American Advisors Group CEO Reza Jahangiri has the key to a comfortable retirement for the nation’s rapidly aging population, but no one’s listening — at least according to an upbeat profile in an upcoming edition of Forbes magazine.
Posted early online, the Forbes piece tracks Jahangiri and AAG’s improbable rise to the top of the Home Equity Conversion Mortgage industry, from the $750,000 personal loan he gave the company in 2007 to its most recent ad campaign starring actor Tom Selleck.
In the process, Forbes writer Lauren Gensler explains the more recent thinking on reverse mortgages, quoting MIT professor Robert Merton and noted HECM proponent Wade Pfau while tracking the reverse mortgage’s evolution from industry black sheep to novel retirement funding idea.

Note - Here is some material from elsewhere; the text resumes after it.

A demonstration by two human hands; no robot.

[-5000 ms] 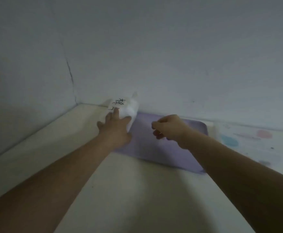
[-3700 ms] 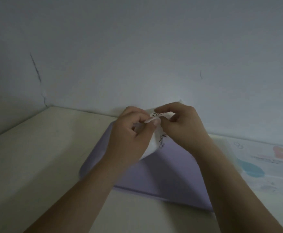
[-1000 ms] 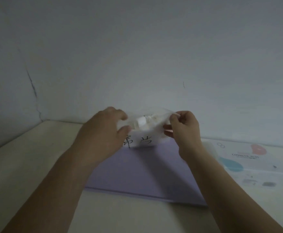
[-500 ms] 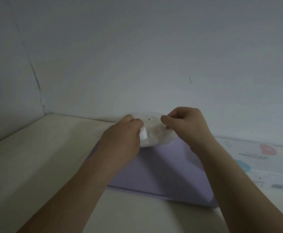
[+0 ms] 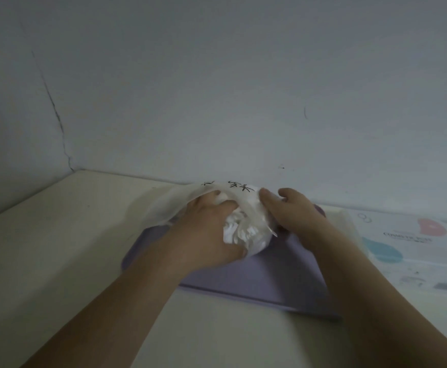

But Gensler also focuses on the challenges that even an industry leader like AAG faces when trying to convince seniors that home equity could be a smart solution for their retirement issues. While 500,000 people called the Orange, Calif.-based lender’s 800 number in 2016, only about 9,000 of those actually went through with receiving a HECM, Forbes reported, with large chunks of seniors either failing to qualify or balking at the high closing costs.
“We’re trying to give people financial stability through an underutilized asset,” Jahangiri told Forbes. “But it’s an uphill battle, and there’s still a perception issue.”
Still, Gensler generally offers a positive view of AAG and the HECM program in general, explaining common methods of using a reverse mortgage to a retiree’s advantage, such as taking out a HECM line of credit early and allowing it to grow, or using reverse mortgage proceeds to delay receiving Social Security benefits until they reach higher amounts.
“Reverse mortgages are no longer a last resort for desperate homeowner,” Gensler writes. “Future growth depends on whether the middle class is ready to use their home equity to finance retirement.”